Quando una band taglia il traguardo dei 20 anni di carriera (dove per carriera si intende l’essere artisticamente viva e vegeta, e non tirare a campare tra tristi amarcord) vuol dire che qualcosa da dire ce l’aveva davvero e che piccolo o grande il suo segno nella storia della musica e nella memoria del pubblico l’ha lasciato.
In questo 2016, tra chi arriva a questa tappa ci sono i Placebo: era infatti il giugno del 1996 quando uscì il loro primo, omonimo album. Potevano essere una delle tante band per giovincelli rabbiosi e pieni di voglia di rivalsa, e scomparire nel giro di qualche mese (a quanti è capitato di fare questa fine?) e invece no. Il progetto di Brian Molko è andato avanti diffondendosi in tutta Europa e raccogliendo consensi anche Oltreoceano.
Quello dei Placebo è sempre stato un rock acido, abrasivo, a volte provocatorio (ve la ricordate la chitarra spaccata in diretta TV a Sanremo nel 2001, sotto gli occhi increduli della Carrà?), guidato dal carisma androgino e ribelle del leader della band, che con la sua voce spigolosa ha fatto delle canzoni del gruppo un tratto di forte riconoscimento.

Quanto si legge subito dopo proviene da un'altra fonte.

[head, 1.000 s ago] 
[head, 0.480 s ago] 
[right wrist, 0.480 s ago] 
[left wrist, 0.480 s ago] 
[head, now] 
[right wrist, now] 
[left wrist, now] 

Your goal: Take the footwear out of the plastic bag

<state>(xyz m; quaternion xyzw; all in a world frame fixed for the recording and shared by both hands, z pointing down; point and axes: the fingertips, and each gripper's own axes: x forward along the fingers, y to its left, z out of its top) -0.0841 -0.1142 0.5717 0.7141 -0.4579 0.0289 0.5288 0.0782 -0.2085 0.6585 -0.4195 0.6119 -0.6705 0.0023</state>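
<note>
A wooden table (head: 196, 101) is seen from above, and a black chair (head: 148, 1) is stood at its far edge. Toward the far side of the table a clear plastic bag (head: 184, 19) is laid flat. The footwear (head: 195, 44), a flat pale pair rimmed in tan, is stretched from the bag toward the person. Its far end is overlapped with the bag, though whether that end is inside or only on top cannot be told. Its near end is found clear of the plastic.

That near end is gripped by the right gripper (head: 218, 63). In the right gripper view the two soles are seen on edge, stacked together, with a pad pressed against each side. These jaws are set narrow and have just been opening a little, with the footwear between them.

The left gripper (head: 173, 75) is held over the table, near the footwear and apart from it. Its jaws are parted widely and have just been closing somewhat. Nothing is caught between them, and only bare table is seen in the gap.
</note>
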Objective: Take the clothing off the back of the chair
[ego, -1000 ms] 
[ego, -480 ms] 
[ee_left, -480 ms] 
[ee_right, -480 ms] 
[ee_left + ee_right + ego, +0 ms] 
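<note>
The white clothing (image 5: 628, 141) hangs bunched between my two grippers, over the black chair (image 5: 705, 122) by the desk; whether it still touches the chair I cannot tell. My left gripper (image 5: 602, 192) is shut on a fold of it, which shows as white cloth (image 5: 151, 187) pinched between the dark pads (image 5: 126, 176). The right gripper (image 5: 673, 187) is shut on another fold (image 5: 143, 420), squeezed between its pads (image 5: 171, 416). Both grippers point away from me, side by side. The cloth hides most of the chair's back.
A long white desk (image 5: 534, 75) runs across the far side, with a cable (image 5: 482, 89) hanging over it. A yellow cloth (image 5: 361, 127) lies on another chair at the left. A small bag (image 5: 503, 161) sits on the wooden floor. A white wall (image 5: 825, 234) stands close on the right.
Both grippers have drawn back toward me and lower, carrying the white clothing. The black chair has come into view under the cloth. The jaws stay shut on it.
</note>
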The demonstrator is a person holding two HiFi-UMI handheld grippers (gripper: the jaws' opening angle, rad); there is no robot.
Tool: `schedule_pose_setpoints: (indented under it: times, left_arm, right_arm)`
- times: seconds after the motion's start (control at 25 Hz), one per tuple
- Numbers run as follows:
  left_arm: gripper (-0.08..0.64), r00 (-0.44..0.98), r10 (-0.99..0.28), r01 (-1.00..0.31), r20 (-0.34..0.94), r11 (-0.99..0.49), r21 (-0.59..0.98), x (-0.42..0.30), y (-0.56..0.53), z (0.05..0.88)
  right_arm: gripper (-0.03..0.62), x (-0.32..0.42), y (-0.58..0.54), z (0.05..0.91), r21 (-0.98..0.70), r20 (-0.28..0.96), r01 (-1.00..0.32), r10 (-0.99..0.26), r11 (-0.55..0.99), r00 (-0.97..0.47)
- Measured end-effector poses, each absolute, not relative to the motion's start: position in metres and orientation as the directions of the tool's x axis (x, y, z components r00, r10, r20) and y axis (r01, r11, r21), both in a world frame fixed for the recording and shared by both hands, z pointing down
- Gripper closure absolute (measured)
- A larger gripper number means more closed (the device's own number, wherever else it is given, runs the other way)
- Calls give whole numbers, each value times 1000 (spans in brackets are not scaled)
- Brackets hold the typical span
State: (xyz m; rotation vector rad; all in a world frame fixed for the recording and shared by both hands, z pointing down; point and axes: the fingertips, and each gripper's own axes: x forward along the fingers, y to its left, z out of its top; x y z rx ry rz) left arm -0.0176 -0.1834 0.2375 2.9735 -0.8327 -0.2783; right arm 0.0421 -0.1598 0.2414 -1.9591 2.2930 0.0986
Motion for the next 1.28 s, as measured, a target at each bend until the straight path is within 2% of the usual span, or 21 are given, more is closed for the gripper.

20 anni di musica trascorsi tra melodie agrodolci, nostalgiche, arrabbiate, ma anche bellissimi episodi struggenti e sensuali, brani sbattuti da venti freddissimi e colate di amore crudele; ma anche 20 anni passati senza dimenticarsi che dopotutto il musicbiz non si accontenta solo della musica, ma pretende ed esige pure un’attenzione alla presentazione, alla “copertina”, insomma, all’immagine. E i Placebo la loro immagine l’hanno dipinta con tonalità ombrose, con le tinte dei grigi e dei neri, mettendo in primo piano il volto da ambiguo angelo peccatore (ma mai davvero da demonio) di Molko, il suo colore pallido, le sue unghie nere. Emblema dei Placebo resterà forse per sempre il fortissimo video di Pure Morning, il pezzo che ha dato alla band la vera notorietà, con Brian sul ciglio di un cornicione, pronto a buttarsi nel vuoto.
Per celebrare e riassumere questo importante anniversario, escono in contemporanea due lavori. Da una parte l’EP Life What You Make It, che include 6 tracce tra cui il nuovo singolo Jesus’ Son, due recenti versioni live di Twenty Years e tre cover, dall’altra parte la maxi raccolta A Place For Us To Dream, che in due CD racchiude in 36 brani tutta la storia del gruppo, dal primissimo singolo Bruise Pristine fino all’ultimo inedito.
Curioso che, tra le poche canzoni rimaste escluse, ci sia proprio Twenty Years, l’inedito pubblicato in occasione del decennale e che proprio in questa occasione sarebbe stato il perfetto coronamento.